The only woman to win sports journalism's highest award, Garber covered athletics at a time when most women were relegated to the society pages and banned from locker rooms.

When the men of America went off to fight in World War II, the sports editor at the Twin City Sentinel in Winston-Salem, N.C., went with them. Mary Garber, a sports fan growing up, stepped in and took his place. When he returned from the war, he reclaimed his job and Garber returned to her pre-war assignment on the society pages.

But she wasn't done with sports. The newspaper's editors decided she knew more about football and basketball than she did about fashion, and in 1946 they moved her back to the sports department. She continued to report on athletics for more than 40 years, paving the way for hundreds of female sportswriters.

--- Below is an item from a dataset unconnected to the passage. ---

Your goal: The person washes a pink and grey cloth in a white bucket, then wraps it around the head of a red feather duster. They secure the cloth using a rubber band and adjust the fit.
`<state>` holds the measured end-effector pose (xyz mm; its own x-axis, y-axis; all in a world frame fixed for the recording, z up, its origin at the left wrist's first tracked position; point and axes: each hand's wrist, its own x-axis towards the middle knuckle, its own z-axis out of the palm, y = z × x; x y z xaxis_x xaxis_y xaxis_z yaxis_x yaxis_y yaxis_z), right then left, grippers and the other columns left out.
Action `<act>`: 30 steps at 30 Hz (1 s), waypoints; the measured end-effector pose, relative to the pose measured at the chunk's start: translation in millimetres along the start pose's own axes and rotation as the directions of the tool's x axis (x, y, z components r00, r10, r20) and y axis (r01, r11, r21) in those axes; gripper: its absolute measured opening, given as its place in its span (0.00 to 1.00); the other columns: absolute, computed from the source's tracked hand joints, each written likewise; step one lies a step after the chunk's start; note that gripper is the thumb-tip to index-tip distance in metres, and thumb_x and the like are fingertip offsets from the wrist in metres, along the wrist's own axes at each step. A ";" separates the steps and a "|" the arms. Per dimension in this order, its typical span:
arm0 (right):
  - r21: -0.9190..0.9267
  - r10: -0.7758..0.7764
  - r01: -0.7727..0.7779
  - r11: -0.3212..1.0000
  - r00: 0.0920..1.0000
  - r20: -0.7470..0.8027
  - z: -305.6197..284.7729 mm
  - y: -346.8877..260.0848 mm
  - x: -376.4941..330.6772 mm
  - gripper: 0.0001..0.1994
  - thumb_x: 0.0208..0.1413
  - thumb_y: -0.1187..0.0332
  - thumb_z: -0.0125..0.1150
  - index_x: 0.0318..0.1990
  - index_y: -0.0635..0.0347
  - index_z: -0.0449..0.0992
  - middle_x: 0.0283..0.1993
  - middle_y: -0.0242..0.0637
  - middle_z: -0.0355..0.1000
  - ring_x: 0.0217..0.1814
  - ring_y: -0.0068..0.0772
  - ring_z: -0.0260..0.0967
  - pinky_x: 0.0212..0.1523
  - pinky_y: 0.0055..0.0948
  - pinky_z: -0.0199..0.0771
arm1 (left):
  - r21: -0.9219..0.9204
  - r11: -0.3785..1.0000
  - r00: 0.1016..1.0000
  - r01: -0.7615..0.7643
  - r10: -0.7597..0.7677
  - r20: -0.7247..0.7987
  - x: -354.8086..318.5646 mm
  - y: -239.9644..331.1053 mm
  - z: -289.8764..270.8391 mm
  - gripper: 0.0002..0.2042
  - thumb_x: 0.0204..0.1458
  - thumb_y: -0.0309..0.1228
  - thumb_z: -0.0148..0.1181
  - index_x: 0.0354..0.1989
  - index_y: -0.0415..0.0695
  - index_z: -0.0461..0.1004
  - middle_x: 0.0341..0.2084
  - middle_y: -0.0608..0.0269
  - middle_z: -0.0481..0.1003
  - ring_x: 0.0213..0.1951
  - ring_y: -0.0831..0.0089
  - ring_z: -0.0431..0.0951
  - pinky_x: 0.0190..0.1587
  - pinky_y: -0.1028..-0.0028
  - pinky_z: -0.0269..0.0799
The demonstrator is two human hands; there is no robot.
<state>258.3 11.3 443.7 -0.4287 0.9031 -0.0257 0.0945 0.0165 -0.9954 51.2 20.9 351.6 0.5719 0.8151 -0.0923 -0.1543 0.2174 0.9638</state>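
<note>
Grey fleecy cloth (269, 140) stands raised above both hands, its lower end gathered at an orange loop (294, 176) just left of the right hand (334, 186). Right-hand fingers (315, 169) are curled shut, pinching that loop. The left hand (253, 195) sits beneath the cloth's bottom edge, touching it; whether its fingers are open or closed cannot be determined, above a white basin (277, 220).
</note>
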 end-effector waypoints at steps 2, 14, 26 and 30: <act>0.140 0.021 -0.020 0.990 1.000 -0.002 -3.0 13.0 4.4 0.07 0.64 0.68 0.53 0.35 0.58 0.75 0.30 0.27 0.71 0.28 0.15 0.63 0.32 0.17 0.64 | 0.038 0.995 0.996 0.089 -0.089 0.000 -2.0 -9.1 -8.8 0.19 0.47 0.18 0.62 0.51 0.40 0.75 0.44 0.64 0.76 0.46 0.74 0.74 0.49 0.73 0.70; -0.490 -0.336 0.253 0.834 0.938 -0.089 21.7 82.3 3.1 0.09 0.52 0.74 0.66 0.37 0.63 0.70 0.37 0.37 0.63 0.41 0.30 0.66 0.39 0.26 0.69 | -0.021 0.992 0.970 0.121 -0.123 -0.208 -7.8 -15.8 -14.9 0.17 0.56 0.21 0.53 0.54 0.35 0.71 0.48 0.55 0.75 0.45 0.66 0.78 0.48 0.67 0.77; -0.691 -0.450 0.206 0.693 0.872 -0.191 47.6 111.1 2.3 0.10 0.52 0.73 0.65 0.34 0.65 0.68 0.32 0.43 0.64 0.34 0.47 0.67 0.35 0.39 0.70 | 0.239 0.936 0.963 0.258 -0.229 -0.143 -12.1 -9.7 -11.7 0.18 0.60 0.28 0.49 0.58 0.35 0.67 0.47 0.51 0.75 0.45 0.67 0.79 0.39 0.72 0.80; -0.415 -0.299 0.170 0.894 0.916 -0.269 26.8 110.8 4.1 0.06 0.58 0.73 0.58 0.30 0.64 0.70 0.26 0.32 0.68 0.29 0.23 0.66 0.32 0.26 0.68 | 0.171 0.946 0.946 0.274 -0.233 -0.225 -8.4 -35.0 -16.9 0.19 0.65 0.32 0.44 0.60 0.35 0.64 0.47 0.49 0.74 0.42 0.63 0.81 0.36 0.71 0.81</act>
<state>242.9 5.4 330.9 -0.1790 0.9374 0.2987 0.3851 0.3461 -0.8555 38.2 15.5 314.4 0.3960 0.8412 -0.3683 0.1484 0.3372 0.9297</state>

Garber, the only woman to win sports journalism's highest honor, the Red Smith Award given annually by the Associated Press Sports Editors, died Sunday afternoon at a retirement home in Winston-Salem. She was 92.

FOR THE RECORD

Mary Garber obituary: The obituary of pioneering female sportswriter Mary Garber in Monday's California section indicated that Duke University was a member of the Atlantic Coast Conference in 1946. Duke competed in the Southern Conference before the ACC was formed in 1953. The obituary also said Garber reported on the Winston-Salem Red Sox in the 1940s. At that time, the city's minor league baseball team was the Cardinals.


Miss Mary, as she was known in Winston-Salem, worked as a full-time sportswriter at the Sentinel and then the Winston-Salem Journal until 1986, when she was required to retire at age 70. She worked part time until 2002.

In 2005 she received the Red Smith Award, which since 1981 has been given annually for major contributions to sports journalism. Previous winners include the late Times columnist Jim Murray, former Times sports editor Bill Dwyre, who is now a columnist, and broadcaster Dick Schaap.

Garber wasn't the first female sportswriter, according to David Kaszuba, an associate professor of communications at Susquehanna University in Pennsylvania who has studied those pioneering women. Most notably, Margaret Goss wrote about women's sports for the New York Herald Tribune in the 1920s.

At a time when most women journalists covered only women's sports or the "women's angle," Garber broke the mold, Kaszuba said.

"She wrote about sports very regularly, she covered both men's and women's sports and she had a 40- or 50-year career."

In her early days as a sportswriter she was assigned mostly to high school sports, and she recalled running up and down the sidelines at football games wearing a skirt, in the era before pants were acceptable attire for women.

She went on to cover a wide spectrum of sports, including football, basketball, baseball, track and field, tennis, volleyball, softball, swimming and wrestling, and at recreational, high school and college levels. There were few opportunities to cover professional sporting events in North Carolina at the time, but she did write about minor league baseball, international track and field competitions, and the Davis Cup international tennis tournament.